The rules were quite different then. It made for a much more wide-open game. You could not block on punt returns or downfield. All teams had playing coaches because the coach could not send in plays from the bench. In order to prepare for the game away from Winnipeg’s snow, and more importantly, away from Hamilton spies, Winnipeg held their practises in Detroit. Ironically Detroit had even more snow than Winnipeg.

At the time of the win they were the Winnipegs or the Winnipeg Rugby Football Club. The next day’s newspapers referred to the Blue Warriors of Winnipeg, but it was writers Vince Leah and Ralph Allen that called them the Blue Bombers after that game, and by the following year the Blue Bombers name caught on.

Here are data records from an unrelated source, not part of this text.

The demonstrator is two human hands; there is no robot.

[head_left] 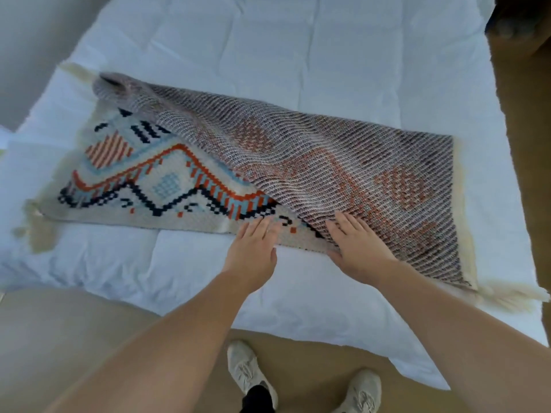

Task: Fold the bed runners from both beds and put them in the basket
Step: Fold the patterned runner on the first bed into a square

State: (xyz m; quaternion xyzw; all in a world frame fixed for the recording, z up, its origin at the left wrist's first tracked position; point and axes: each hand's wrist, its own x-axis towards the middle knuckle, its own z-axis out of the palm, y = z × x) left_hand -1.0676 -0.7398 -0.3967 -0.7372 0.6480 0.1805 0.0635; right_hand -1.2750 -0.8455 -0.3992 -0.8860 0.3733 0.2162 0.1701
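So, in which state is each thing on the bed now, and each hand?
bed runner, half folded, the fold askew, reverse side up on the right.
left hand, flat on the patterned face, fingers straight.
right hand, flat on the folded-over layer.
bed cover, white, creased.

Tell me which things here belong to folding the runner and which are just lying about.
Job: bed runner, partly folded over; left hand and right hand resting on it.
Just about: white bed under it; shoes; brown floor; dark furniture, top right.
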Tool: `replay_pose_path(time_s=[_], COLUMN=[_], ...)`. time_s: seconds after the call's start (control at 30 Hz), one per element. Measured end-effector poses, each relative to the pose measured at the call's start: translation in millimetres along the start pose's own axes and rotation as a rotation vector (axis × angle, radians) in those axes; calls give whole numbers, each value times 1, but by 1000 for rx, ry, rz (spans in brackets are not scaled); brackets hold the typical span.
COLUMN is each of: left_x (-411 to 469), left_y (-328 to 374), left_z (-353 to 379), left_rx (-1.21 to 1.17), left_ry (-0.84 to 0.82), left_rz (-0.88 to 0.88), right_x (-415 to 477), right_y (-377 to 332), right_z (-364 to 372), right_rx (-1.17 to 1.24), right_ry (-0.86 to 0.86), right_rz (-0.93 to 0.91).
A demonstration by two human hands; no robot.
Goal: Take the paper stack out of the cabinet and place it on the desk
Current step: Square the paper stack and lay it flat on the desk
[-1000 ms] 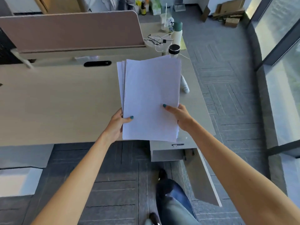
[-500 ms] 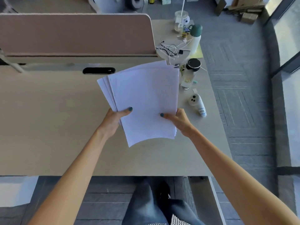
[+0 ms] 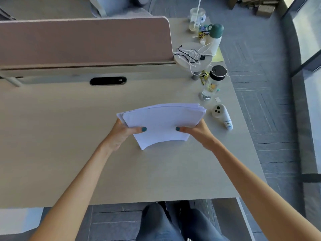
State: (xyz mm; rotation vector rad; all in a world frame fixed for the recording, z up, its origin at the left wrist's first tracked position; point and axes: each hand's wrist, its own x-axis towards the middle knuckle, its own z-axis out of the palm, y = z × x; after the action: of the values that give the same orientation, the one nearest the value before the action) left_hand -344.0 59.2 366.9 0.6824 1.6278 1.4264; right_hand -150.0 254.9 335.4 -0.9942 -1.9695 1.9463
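Head view: paper stack (image 3: 161,122) sits between both hands over the desk (image 3: 52,136), left hand (image 3: 121,134) and right hand (image 3: 196,131) gripping its side edges.

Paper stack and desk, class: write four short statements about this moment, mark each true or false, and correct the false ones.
1. Both hands hold the paper stack. True.
2. The left hand holds it alone. False: the right hand grips the other side.
3. A white tube lies on the desk to the right of the stack. True.
4. The black-capped bottle lies flat. False: it stands upright.
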Motion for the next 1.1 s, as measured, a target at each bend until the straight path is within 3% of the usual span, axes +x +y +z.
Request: replay_pose_path(time_s=[0.33,0.5,0.77,0.93,1.1], left_x=[3,1,-9,-15,-18], left_y=[22,21,18,5,2], left_z=[9,11,25,29,33], left_rx=[91,55,85,80,87], left_ry=[-171,-67,-36,-1,35], left_rz=[-24,2,-4,-108,-97], right_x=[-8,-12,-16,-13,-6], right_y=[-38,-37,-35,-22,-20], right_z=[-22,-26,-27,-31,-27], right_rx=[1,3,0,-93,-177], right_ry=[-225,-220,-312,-301,-339], right_rz=[-45,-60,-70,-75,-112])
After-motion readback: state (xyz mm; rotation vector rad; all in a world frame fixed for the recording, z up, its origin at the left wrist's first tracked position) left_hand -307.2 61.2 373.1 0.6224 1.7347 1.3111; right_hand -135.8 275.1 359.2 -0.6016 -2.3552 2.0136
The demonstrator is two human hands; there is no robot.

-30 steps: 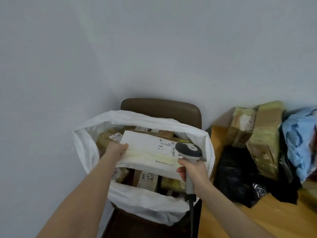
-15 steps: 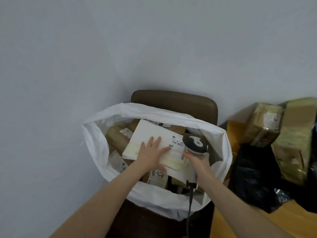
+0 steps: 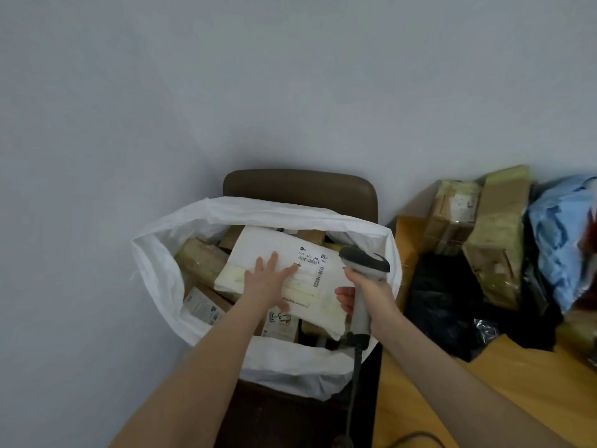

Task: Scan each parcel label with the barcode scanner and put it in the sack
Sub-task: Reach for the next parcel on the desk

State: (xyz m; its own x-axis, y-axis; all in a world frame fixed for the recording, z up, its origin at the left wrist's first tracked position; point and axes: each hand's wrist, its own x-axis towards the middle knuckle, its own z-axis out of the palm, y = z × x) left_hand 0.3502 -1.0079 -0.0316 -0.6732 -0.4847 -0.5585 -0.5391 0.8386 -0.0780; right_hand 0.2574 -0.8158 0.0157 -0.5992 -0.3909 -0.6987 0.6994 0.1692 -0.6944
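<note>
the sack (image 3: 155, 253) looks nearly full: the left grip (image 3: 268, 281), fingers flat, presses a white parcel (image 3: 258, 247) onto the load, the right grip (image 3: 371, 295) holds the scanner (image 3: 363, 261), and more parcels (image 3: 497, 240) wait on the counter (image 3: 517, 386).

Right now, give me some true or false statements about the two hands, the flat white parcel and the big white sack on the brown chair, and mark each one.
1. The left hand lies flat, fingers straight, on the flat white parcel. True.
2. The right hand holds nothing. False: it grips the grey barcode scanner.
3. The white woven sack stands open on the brown padded chair. True.
4. That parcel is alone in the sack. False: brown taped boxes lie beneath it.
</note>
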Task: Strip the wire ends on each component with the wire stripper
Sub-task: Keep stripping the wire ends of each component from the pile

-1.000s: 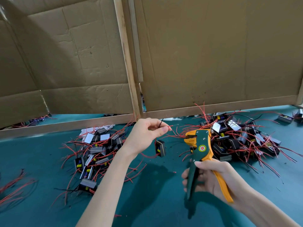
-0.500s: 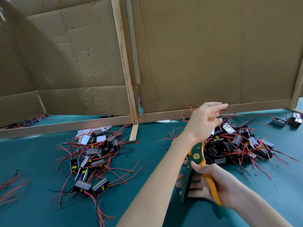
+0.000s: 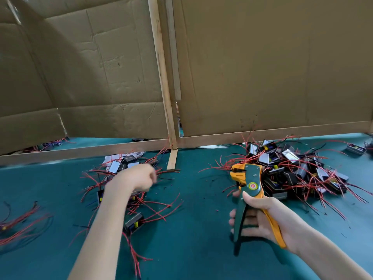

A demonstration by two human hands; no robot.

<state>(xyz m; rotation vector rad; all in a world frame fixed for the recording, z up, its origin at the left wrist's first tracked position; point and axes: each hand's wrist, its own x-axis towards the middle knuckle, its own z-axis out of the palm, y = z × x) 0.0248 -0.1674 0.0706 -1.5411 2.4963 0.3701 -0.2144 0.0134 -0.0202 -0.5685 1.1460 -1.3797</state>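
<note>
Grips the wire stripper [image 3: 247, 184] in the right hand [image 3: 262, 217], with fingers wrapped round the green handle and the palm against the orange one. Holds it above the green table cover [image 3: 201, 239], head up and tilted a little left, just beside the right pile of components [image 3: 292, 170]. Cannot say whether the head touches that pile's red wires. Hides the pile's near left edge behind the tool.

Holds the left hand [image 3: 133, 178] over the left pile of components [image 3: 121, 166], well apart from the stripper. Blurred there, so hard to read: seems curled, knuckles up and fingertips turned down towards the pile, but cannot tell whether clenched on a wire, on a component or on nothing. Covers the middle of that pile with hand and forearm. Leaves in sight only grey-topped black blocks at the far side, a near component [image 3: 134, 221] by the forearm, and red wires fanning out all round.

Further left, loose red wires [image 3: 22, 223], cut off at the edge. At the far right, a lone component [image 3: 355, 148] apart from the pile, and beyond it another, clipped by the edge. Behind everything, a cardboard wall [image 3: 262, 67] on a wooden frame [image 3: 161, 77]. Through the gap under its left panel, more wires, too dim and small to identify. Between the piles, dark specks too small to name.
</note>
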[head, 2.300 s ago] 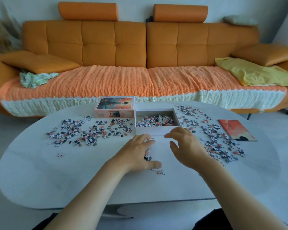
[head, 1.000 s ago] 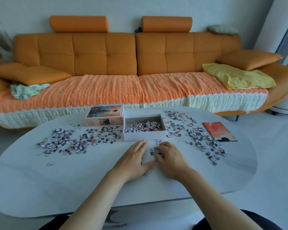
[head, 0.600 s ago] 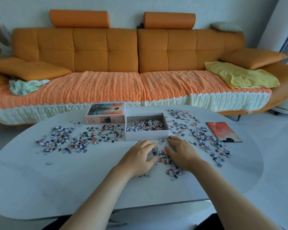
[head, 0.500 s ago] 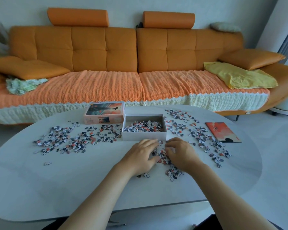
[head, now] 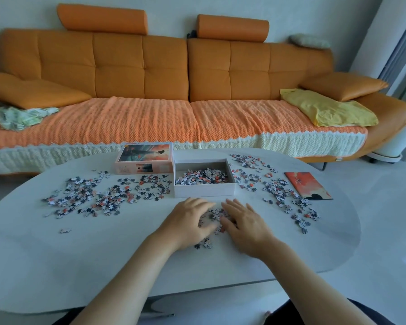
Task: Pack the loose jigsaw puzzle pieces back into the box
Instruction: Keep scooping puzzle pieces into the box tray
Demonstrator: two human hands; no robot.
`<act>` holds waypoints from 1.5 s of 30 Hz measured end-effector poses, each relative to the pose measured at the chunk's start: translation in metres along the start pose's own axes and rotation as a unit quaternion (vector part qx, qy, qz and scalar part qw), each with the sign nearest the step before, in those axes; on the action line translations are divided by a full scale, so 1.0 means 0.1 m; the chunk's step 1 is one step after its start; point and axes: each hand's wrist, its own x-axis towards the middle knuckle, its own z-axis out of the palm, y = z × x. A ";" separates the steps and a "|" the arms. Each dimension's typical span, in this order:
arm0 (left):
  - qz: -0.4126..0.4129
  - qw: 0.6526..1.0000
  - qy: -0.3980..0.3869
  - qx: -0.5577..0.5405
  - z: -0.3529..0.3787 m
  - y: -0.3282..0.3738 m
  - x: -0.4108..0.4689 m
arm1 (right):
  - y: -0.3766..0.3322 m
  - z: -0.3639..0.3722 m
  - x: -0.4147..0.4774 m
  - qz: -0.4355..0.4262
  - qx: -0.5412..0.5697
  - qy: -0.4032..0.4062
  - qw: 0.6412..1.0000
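The white open box [head: 204,190] stands mid-table with a heap of puzzle pieces inside. Just in front of it, my left hand [head: 188,222] and my right hand [head: 244,221] lie palm down on the table, side by side, cupping a small pile of pieces [head: 215,214] between them. Fingers are nearly straight and rest on the pieces. A few stray pieces [head: 204,243] lie under my left wrist. Loose pieces spread left of the box [head: 99,195] and right of it [head: 277,191].
The box lid [head: 145,158] with the picture stands left of the box. An orange picture card [head: 307,185] lies at the right. A single piece [head: 65,230] sits far left. The grey oval table [head: 103,266] stands before an orange sofa [head: 188,73].
Both hands have swept a loose scatter of pieces together into a tighter pile between them, just in front of the box. The camera view has shifted slightly.
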 end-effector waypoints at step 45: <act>-0.125 0.990 0.007 -0.064 -0.34 -0.39 -0.10 | -0.59 -0.11 0.66 -0.016 0.043 -0.069 0.997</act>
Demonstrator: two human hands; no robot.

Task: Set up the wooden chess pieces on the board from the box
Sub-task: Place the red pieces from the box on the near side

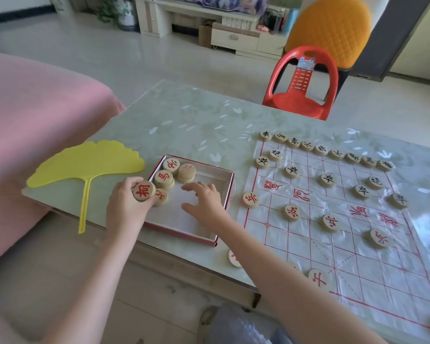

Surprisingly many American players stayed. Marquardt worked as a clerk at the Bay, Oja became a dentist, Hanson served in the Canadian army and then worked in radio and sales. In the middle of the great depression professional football came into being in Canada. And that 1935 win built a lot of spirit for Winnipeg. Winnipeg remained a contender reaching many Grey Cup finals after that first great win in Hamilton.